Alors que les ravages des opioïdes aux États-Unis poussent les autorités et les professionnels de santé français à tirer la sonnette d'alarme sur les dangers de la surprescription en évoquant le risque d'une crise sanitaire, l'Italie brosse son propre état des lieux de la situation. Première constatation importante : selon la communauté médicale transalpine, la péninsule ne peut pas être touchée par la crise des opioïdes.
D'abord en raison de l'organisation du système de santé totalement à l'opposé du système américain. « Les médicaments doivent être prescrits selon un protocole très strict articulé en plusieurs étapes et contrôlé par les centres de sécurité sociale disséminés dans tout le pays. Ce système permet par exemple, de voir si certaines substances sont trop fortes et si elles peuvent créer une dépendance », note le Pr Carlo Locatelli, toxicologue et directeur du centre antipoison Maugeri de Pavie (Nord). À cela s'ajoute la résistance des médecins italiens lorsqu'il s'agit de prescrire des opioïdes. « De nombreux médecins refusent de prescrire certains produits même lorsque l'intérêt du patient est en jeu au nom de la morale catholique qui préconise de souffrir », estime le Pr Gianfranco Catalano.Il y a quelques années, cet immunologiste qui travaille en milieu hospitalier, a voulu soulager la douleur d'un patient octogénaire. « J'ai demandé à un anesthésiste de m'aider à lui donner une dose de morphine pour réduire la douleur. Il m'a répondu : je ne pratique pas l'euthanasie. J'ai essayé de lui faire comprendre que je ne voulais pas le tuer mais seulement agir au niveau de la douleur. Je n'ai pas réussi à le convaincre », se souvient le Pr Catalano.
Résistance idéologique
« Chez les médecins, on peut carrément parler de résistance idéologique et historique face aux opioïdes, du coup parler de risque épidémique est impossible », note pour sa part, le Pr Roberta Pacifici, directeur du Centre national de toxicomanie et de dopage de l'Institut supérieur de la santé (ISS).
L'Observatoire national de la consommation de médicaments a récemment enregistré une hausse des prescriptions d'opioïdes depuis 2015, soit cinq ans après l'adoption de la loi antidouleur, notamment en ce qui concerne les alcaloïdes opiacés et les dérivés du Fentanyl. En parallèle, l'Observatoire relève également, une hausse de la consommation de médicaments utilisés pour combattre les symptômes dérivant du recours aux substances opioïdes comme la méthadone et la buprénorphine. « Parler d'augmentation de la consommation me semble un peu paradoxal compte tenu du contexte italien car tout en étant autorisés par la loi à prescrire des traitements antalgiques lourds, de nombreux médecins estiment que morphine = héroïne = toxicodépendance. », accuse le Dr Alessandro Sabatini.

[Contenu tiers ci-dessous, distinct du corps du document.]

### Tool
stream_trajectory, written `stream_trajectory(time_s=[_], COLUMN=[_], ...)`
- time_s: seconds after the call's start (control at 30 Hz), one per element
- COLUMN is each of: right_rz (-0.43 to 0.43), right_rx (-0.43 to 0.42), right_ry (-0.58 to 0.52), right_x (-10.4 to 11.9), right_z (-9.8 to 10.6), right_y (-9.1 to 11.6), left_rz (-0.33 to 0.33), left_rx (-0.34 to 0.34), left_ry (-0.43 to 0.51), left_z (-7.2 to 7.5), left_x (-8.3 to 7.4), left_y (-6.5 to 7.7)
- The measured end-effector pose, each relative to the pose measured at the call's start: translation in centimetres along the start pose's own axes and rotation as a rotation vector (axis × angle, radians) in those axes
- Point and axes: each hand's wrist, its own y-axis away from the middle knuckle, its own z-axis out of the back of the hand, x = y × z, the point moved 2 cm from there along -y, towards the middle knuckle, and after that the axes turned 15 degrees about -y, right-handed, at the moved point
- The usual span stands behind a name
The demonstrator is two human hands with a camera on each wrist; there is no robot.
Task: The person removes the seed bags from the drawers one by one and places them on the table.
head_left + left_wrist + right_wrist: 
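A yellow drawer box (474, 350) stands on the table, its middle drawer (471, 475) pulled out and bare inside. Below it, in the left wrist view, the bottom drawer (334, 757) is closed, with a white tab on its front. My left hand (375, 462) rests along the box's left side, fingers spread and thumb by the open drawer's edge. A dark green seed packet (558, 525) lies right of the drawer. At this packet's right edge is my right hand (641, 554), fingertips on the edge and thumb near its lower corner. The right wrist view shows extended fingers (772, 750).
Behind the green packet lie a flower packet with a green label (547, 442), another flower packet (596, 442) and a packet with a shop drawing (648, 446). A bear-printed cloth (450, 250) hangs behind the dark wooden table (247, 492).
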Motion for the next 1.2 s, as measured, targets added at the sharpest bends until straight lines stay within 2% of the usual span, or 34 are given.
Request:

Un contexte de sous-prescription
Ce généraliste soulève aussi le problème des contrôles extrêmement rigides. « La loi dit qu'il faut mettre le nom du patient sur les ordonnances. Un médecin ne peut pas par exemple s'autoprescrire de la morphine et la garder dans son cabinet pour les urgences par ailleurs. En prescrivant par exemple de la morphine un peu trop souvent, je risque de voir débarquer les carabiniers et la brigade anti-stupéfiant dans mon cabinet », ajoute le Dr Sabatini.
Durant ces dernières années, la communauté médicale a réclamé un assouplissement des procédures au niveau de la prescription thérapeutique et des études ont été publiées sur les opioïdes autorisés par la loi italienne. « La communauté médicale et scientifique considère globalement que les bénéfices sont supérieurs aux risques. Reste que le problème italien est à l'opposé du problème américain, car il faut bien le dire : nous sommes dans un contexte de sous-prescription », a récemment estimé le Pr Roberta Pacifici.